Tired of defending myself in private conversations. Tired of watching Dererick play the victim. Tired of being lied about. So, I did it. I made a post on my Instagram. A long post. I didn’t name Derek, but I told my story. I explained that I had been in a relationship with someone who cheated on me, then spent weeks telling people I was the one who cheated.
I explained that this person had been actively trying to damage my reputation and my career. I explained that I had proof of everything and I was no longer staying quiet. Then I posted several screenshots, the dating app profiles with his photos, messages where he was flirting with other women, timestamps showing activity.

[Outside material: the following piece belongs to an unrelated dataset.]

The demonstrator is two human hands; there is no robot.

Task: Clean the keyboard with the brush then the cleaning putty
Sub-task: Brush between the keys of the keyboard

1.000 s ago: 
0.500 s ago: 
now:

I blurred out the other women’s information, but I left his username visible. At the bottom, I wrote, “Narcissists need you to look bad so they can look good. I’m done being someone’s scapegoat. The truth matters.” I h!t post before I could change my mind. Within an hour, it had 50 comments. Within 3 hours, 200 people were sharing it.
People I didn’t even know were commenting. Some criticized me for airing private matters, but most were supportive. They shared their own stories about narcissistic exes. They thanked me for speaking up, and then Dererick’s friends started commenting. Brad was one of the first. I owe Madison an apology. Derrick lied to all of us.
Others followed. People who had believed Dererick were now questioning everything he told them. My phone was exploding with messages. Some from friends, some from people I barely knew. And then I got one that made my stomach drop. It was from Britney, the girl Dererick had cheated with.
Can we talk? The message said, “I need to tell you something.” I stared at the message for a long time before responding. What could she possibly want to tell me? Okay, I typed back. She called me 20 minutes later. I’m sorry, she said immediately. Her voice was shaky. I’m so sorry for what happened. I didn’t know you existed. Dererick told me he was single.
What? He never mentioned you. I met him at the gym 3 months before. Before you walked in that day, he said he lived alone. He never wore a ring or talked about a girlfriend. I had no idea. I felt nauseous. He was with me for 2 years. I know that now. After you posted today, I put everything together.
He lied to both of us. Why are you telling me this? Because there’s more. After you caught us, Dererick told me you were crazy. that you had been harassing him, that he was trying to leave you, but you wouldn’t let him go. He made you sound dangerous. Of course he did. I believed him. I’m ashamed to say it, but I did. We kept seeing each other after that for about a month.
And then I found out he was seeing someone else, another girl from the gym. He was doing to me exactly what he did to you. I’m sorry. [clears throat] Don’t apologize to me. I helped him cheat on you. I should have asked more questions, but I wanted to tell you that I saw your post and I want to support you. Dererick is the liar, not you.
And if you need someone else to back up your story, I will. After I hung up with Britney, I just sat there. Everything was coming into focus now. Dererick hadn’t just cheated once. He was a serial cheater, someone who lied compulsively and manipulated everyone around him. Over the next week, more people came forward. Women he had dated before me.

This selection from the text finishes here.